Why in the world would I be thankful for these events? Why would I feel grateful at having my feelings, my time, my life and my sense of self turn into a cyclone of emotional discontent? I am thankful because at these very moments, I have the special, exceptional and delightful opportunity to experience grace. We don't discover blessing, clemency or compassion when life is going well. We can't buy it, we can't trade for it and we can't steal it. We can only open our hearts to benevolence in times of need. I have learned far more during the darkest chapters of my life, and even during the moderately cranky moments, than I have when life seemed effortless and easy. It's when we are broken, distraught and inept that we have the unlikely shining goal of opportunity: the chance to find that magic crystal, from video game graphics, that will lead us to a greater understanding of life's meaning, to a more profound situation from life's tiny blessings and to an enhanced vision of where our life priorities should lie. These dreadful times of misfortune are when we learn true appreciation.

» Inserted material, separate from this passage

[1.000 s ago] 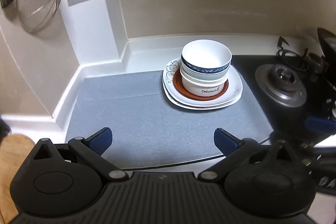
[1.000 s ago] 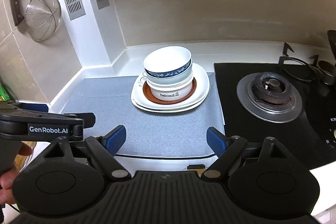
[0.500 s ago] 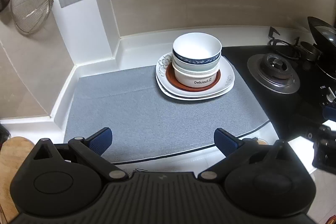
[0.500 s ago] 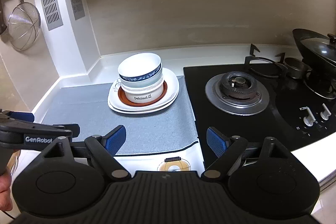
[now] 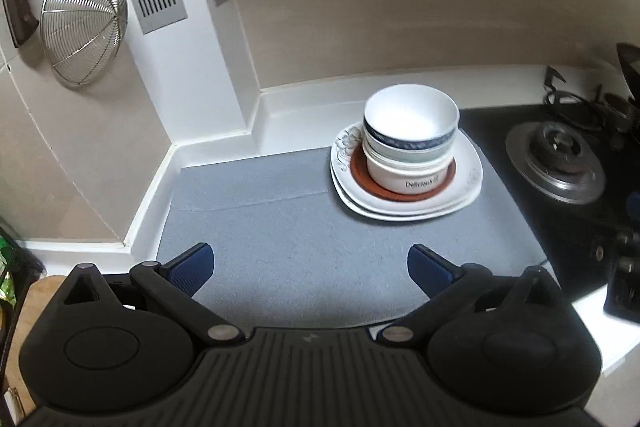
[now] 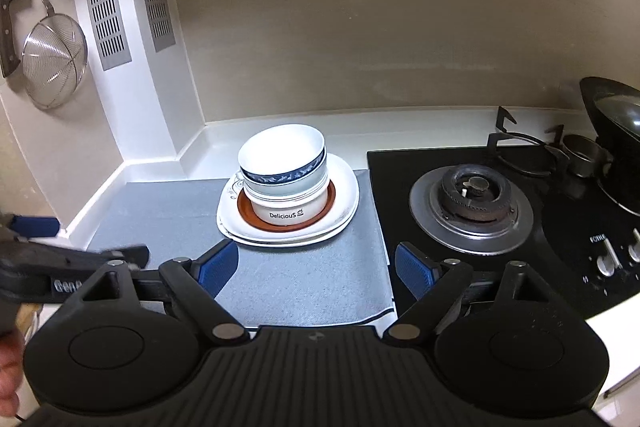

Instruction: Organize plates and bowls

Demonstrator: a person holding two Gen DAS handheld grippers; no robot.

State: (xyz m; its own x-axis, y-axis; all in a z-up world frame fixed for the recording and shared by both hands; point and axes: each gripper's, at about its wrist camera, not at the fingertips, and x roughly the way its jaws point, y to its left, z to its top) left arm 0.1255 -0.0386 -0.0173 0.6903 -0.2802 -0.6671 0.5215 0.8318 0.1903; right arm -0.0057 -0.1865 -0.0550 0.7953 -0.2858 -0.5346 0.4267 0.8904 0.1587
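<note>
- White bowls (image 5: 410, 143) sit nested on a brown saucer and stacked plates (image 5: 468, 187), all on the grey mat (image 5: 280, 227) on my table, just left of the stove (image 6: 472, 211).
- My left claw (image 5: 310, 267) gapes wide and holds nothing; the stack lies ahead and to its right.
- My right claw (image 6: 316, 267) is spread just as wide, also bare; the stack lies ahead, slightly left.
- Neither claw touches the dishes; I judge the right one more squarely lined up for the top bowl.

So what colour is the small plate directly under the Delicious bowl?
Reddish-brown small plate, clearest in the right wrist view.
</note>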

So, when you 'gather together' this Thanksgiving, and each friend or family member is telling what she is thankful for, remember that not all blessings come during the easy times. More often, the greatest lessons we can learn, and that can teach us to be the exceptional people we were designed to be, come wrapped the gift basket of calamity.

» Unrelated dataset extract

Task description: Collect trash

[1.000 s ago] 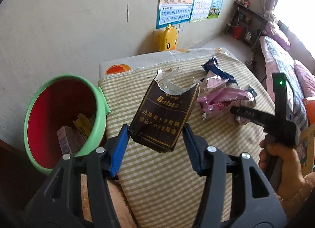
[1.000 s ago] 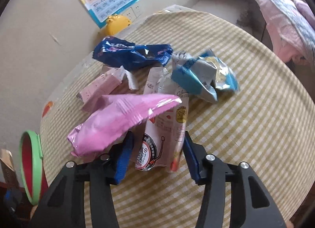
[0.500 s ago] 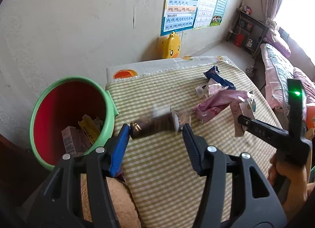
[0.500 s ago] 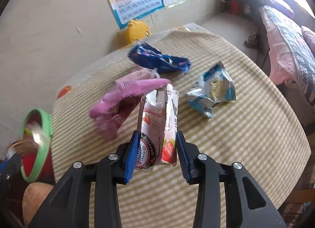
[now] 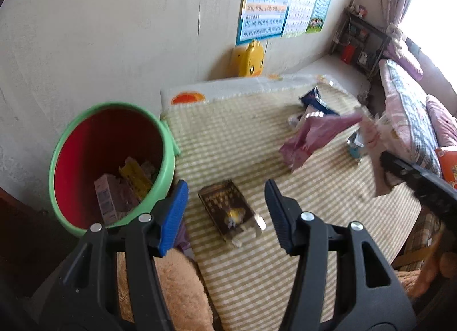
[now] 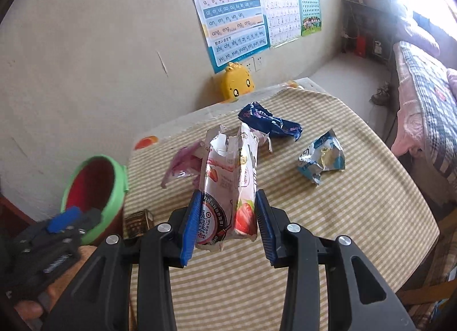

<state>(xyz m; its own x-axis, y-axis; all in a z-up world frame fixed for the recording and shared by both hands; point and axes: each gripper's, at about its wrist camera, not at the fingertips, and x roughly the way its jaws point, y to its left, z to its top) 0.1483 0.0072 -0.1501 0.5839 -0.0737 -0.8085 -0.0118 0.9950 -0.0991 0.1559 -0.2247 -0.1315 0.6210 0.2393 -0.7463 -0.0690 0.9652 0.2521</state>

Tuesday, November 10, 2009

Veterans' Day


It is easy to take liberty for granted, when you have never had it taken from you. M. Grundler

Two weeks ago, I had written some notes regarding my Veterans Day blog. I had planned to discuss our family's experiences during deployments, the way the military community pulls together and how proud I am to be the wife of a veteran. In light of the Fort Hood shootings, however, I find that my heart and mind are walking down a far different path. Although we knew none of the shooting victims personally, nor were we ever stationed at Fort Hood, the Army is a small town with a global impact. There are always people we've known, men and women my husband has served with and far less than 6 degrees of separation from any Army family.

Like the rest of the world, we were shocked and horrified by the news of this past week. The most insidious aspect, in my own heart, was that the shooter was an Army doctor...a psychiatrist. Not only does this situation create a dreadful sense of mistrust throughout the medical system, but it has to be terrifying to live and work on post, and no longer feel safe. That this rampage would occur in a 'secure' location only makes the ramifications more complex and disconcerting.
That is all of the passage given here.